The Privacy Shield was adopted on July 12th, 2016 between the United States and the European Union (EU). It is now however being questioned by the European Parliament which passed a motion for a resolution on the adequacy of the protection afforded by the Privacy Shield. It stated that if companies based in the United States do not comply with the Privacy Shield by September 1st, 2018, it would call on the Commission to suspend the Privacy Shield until they comply.
This could therefore be the end of the Privacy Shield which in turn implies critical questions regarding personal data transfers between the EU and the United States. The European Parliament underlines in its motion for a resolution the importance of personal data transfers in transatlantic relations in light of the ever-increasing digitalisation of the global economy. The end of the Privacy Shield could have dire consequences on relations between the United States and the EU namely regarding commerce.
Let us recall that the Privacy Shield was adopted to address the regulatory void following the invalidation of the Safe-Harbor Framework by the Court of Justice of the EU (case Maximillian Schrems v. Data Protection Commissioner, C‑362/14, 6th of October 2015). The Safe-Harbor Framework regulated the personal data transfers between the United States and the EU.
Mathias Avocats draws an overview of the Privacy Shield Principles and underlines the key points in the motion for a resolution of the European Parliament.
What is the Privacy Shield ?
The Privacy Shield is a self-certification mechanism for companies established in the United States. It has been recognised by the European Commission as providing an adequate level of protection for personal data transferred by a European entity to companies established in the United States. Thus, the Privacy Shield sets a framework for personal data transfers of European data subjects to organisations in the United States. A list of companies considered as complying with the Privacy Shield Principles is available on the official website.
For them to appear on said list they must comply with the Principles (ex: the notice principle which requires organisations to provide certain information to data subjects, the security principle under which organisations must take reasonable and appropriate security measures considering the risks involved with the processing, data minimisation, etc.). These requirements ensure a similar level of protection for the personal data of European data subjects on both sides of the Atlantic.
It must be underlined that while joining the Privacy Shield is voluntary, once an eligible organisation makes the public commitment to comply with the Privacy Shield’s requirements, the commitment will become enforceable under United States law.
What are the main weaknesses of the Privacy Shield ?
In a few words, the European Parliament highlights the persisting weaknesses of the Privacy Shield regarding the respect of the fundamental rights of European data subjects. It namely states the complexity and difficulty of the various procedures for EU citizens and the lack of transparency of the information provided by companies based in the United States on the Privacy Shield and the personal data processing activities they carry out.

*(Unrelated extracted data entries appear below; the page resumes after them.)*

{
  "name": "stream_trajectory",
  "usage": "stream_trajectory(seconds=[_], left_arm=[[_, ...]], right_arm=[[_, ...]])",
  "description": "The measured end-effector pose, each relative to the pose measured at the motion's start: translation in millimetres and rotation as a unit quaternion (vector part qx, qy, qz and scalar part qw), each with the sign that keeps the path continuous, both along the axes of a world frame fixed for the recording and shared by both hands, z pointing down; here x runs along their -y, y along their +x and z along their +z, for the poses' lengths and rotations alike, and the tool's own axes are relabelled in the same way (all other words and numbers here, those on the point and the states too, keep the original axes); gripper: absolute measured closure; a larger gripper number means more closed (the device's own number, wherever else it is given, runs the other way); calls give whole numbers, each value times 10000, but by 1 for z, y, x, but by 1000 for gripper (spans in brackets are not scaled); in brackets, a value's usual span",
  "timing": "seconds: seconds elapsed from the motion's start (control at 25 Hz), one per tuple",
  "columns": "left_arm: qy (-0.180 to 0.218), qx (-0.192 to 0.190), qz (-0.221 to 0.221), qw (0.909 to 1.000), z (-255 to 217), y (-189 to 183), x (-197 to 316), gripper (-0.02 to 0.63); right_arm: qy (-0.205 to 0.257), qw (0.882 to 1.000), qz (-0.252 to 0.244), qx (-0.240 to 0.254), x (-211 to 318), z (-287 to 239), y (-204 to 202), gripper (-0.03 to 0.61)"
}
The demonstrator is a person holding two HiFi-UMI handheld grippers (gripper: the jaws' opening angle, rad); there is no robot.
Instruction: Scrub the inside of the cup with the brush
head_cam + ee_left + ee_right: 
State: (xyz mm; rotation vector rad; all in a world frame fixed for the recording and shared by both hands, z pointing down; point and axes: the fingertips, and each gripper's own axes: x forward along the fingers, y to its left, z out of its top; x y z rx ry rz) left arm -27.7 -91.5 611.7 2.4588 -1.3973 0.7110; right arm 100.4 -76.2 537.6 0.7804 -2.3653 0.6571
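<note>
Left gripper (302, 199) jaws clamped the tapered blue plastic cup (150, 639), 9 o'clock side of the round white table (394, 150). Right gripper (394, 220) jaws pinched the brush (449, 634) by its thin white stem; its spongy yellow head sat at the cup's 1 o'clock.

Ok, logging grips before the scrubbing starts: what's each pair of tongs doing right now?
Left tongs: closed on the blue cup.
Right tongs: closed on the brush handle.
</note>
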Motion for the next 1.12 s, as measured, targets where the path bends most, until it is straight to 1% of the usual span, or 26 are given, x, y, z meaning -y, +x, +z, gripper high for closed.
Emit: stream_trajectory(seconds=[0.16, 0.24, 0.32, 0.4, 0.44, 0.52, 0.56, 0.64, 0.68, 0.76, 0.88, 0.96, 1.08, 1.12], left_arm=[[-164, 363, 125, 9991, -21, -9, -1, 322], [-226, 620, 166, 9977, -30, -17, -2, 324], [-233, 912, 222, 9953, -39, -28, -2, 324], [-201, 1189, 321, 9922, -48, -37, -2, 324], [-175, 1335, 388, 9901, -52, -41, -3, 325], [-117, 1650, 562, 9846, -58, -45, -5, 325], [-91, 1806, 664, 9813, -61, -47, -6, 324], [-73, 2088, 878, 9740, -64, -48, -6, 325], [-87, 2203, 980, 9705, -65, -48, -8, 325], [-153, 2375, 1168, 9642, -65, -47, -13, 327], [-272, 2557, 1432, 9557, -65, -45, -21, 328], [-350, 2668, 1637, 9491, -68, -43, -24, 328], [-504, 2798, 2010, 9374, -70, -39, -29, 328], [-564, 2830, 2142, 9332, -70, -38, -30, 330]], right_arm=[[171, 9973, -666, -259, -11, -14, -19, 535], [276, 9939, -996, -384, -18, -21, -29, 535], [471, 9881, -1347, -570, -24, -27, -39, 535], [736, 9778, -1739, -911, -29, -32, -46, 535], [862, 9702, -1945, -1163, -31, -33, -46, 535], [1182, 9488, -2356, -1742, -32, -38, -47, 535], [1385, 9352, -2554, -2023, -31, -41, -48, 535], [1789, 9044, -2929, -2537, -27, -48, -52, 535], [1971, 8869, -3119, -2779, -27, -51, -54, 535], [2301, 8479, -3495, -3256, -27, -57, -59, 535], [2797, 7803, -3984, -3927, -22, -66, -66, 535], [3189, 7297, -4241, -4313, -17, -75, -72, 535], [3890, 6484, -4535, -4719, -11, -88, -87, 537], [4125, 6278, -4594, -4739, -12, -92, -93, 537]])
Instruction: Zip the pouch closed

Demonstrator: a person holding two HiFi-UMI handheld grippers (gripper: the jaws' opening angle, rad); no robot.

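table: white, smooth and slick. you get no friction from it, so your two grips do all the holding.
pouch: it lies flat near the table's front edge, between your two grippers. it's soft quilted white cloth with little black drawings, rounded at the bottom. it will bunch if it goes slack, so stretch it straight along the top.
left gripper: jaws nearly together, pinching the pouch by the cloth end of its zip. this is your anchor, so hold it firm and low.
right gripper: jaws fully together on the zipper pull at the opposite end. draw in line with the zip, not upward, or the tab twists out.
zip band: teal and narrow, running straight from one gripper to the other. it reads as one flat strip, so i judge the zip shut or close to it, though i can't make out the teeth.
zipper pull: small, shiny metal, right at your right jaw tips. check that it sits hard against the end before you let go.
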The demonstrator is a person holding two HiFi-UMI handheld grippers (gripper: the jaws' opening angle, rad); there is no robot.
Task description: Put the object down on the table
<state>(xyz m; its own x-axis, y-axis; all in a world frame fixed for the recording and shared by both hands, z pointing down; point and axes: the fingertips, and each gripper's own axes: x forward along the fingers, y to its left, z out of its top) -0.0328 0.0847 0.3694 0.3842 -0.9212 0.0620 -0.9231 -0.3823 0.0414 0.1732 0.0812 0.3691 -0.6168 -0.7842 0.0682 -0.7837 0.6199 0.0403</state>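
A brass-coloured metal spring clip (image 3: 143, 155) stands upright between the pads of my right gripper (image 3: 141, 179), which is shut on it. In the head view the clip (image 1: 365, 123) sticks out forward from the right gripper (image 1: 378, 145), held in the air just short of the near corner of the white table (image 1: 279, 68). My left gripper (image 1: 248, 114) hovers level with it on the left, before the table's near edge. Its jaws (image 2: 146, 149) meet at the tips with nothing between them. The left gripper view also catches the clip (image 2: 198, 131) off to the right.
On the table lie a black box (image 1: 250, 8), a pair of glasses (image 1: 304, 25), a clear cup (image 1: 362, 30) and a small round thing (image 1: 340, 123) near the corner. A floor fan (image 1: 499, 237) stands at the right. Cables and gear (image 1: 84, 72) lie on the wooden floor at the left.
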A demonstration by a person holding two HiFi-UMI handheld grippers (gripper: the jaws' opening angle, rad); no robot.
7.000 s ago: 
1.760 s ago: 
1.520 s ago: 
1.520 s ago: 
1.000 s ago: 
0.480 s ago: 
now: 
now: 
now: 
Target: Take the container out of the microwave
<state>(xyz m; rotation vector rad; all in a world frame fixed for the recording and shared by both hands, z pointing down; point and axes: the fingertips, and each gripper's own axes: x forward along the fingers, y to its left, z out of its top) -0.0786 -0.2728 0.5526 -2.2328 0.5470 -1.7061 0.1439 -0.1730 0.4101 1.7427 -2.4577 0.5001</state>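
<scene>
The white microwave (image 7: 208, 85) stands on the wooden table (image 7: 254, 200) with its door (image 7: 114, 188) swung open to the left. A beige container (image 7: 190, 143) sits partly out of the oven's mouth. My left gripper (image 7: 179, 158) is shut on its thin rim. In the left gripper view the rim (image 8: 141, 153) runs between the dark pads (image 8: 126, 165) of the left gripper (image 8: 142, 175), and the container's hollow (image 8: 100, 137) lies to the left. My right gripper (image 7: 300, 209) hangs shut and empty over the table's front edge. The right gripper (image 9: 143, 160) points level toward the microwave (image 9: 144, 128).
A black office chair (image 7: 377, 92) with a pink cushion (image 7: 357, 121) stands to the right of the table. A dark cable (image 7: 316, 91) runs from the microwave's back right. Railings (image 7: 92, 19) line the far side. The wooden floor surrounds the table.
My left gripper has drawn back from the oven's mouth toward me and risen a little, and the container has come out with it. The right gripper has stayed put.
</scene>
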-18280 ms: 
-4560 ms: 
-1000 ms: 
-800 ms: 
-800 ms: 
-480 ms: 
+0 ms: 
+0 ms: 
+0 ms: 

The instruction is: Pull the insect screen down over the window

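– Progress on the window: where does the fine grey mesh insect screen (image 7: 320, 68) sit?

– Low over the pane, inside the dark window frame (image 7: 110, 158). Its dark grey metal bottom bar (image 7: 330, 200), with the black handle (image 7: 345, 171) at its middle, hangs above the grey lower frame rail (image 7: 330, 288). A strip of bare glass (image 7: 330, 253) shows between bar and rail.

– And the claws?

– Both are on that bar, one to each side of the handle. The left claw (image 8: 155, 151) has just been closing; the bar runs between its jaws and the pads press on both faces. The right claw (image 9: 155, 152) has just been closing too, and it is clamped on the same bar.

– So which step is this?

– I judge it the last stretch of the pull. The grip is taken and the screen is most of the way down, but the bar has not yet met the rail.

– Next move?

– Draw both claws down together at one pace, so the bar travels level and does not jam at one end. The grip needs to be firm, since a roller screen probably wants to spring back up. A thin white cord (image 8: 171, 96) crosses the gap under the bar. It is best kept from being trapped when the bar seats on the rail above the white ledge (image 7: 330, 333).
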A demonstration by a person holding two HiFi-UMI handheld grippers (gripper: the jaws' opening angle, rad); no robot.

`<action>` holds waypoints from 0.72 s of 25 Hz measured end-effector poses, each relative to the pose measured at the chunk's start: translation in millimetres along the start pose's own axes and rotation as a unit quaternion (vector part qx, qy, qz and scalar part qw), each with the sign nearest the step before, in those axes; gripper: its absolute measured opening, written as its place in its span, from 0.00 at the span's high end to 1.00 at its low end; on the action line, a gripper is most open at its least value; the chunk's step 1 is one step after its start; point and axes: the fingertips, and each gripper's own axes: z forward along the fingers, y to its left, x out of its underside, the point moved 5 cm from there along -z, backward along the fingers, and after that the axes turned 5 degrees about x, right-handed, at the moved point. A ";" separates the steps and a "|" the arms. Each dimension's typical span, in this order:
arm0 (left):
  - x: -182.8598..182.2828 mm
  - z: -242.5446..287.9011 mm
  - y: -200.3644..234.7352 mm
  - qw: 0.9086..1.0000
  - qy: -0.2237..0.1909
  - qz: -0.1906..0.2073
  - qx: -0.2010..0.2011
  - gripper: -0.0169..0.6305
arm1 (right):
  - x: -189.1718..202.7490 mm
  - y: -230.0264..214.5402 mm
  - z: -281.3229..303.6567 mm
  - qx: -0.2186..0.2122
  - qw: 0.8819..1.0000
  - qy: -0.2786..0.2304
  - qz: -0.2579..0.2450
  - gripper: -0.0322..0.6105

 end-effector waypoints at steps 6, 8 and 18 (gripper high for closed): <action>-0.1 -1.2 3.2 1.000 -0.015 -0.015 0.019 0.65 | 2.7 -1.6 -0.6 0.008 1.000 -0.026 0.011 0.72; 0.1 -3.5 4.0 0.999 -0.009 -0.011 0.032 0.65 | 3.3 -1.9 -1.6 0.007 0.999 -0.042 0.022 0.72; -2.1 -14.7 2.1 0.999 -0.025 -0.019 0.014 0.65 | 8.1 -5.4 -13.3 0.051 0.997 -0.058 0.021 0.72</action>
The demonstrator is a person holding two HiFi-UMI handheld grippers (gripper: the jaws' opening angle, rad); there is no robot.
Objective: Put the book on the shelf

In light of Regulation n°2016/679, called the General Data Protection Regulation or GDPR, the lack of transparency of the Privacy Shield is a violation of data subjects’ rights (Article 12 of the GDPR). Furthermore, the Regulation greatly enhances data subjects’ rights which implies that the weaknesses underlined by the European Parliament are all the more important.
Another important point raised in the motion for a resolution is consent. The notion has become more stringent under the GDPR. For example, opt-out constructions are now an invalid mean for requesting consent. The Privacy Shield Principles however do not follow the new EU model. The European Parliament urges for authorities on both side of the Atlantic to provide more specific guidance on the Privacy Shield Principles to ensure compliance with the Regulation and ensure the protection of data subjects’ rights.
The European Parliament grounded its observations on the current situations regarding personal data protection in the United States. It analysed the Facebook and Cambridge Analytica case to illustrate the lack of transparency and the clear non compliance with Privacy Shield Principles. It therefore considers that the Privacy Shield mechanisms does not provide adequate protection of the right to data protection.
It also expresses its strong concern as to the adoption of the Clarifying Lawful Overseas Use of Data Act (Cloud Act) which expands the abilities of the United States Government to access personal data stored abroad. The European Parliament underlines that the lack of safeguards provided for in the Cloud Act for personal data transfers may create a potential conflict with EU data protection laws. The European Parliament further stated its disapproval of the United States’ decision to extended Section 702 of the Foreign Intelligence Surveillance Act (FISA Act) which enables the United States Government to target non United States persons outside of the United States without first consulting the EU and without incorporating the Privacy Shield Principles. These issues have also been analysed by Mathias Avocats in its latest White paper.
The European Parliament’s motion for a resolution is a strong political stand warning the United States that it must change its personal data protection practices and comply with EU standards. It will nonetheless fall upon the Court of Justice of the EU to decide whether or not the Privacy Shield should be invalidated.
Mathias Avocats will keep you informed of any further developments.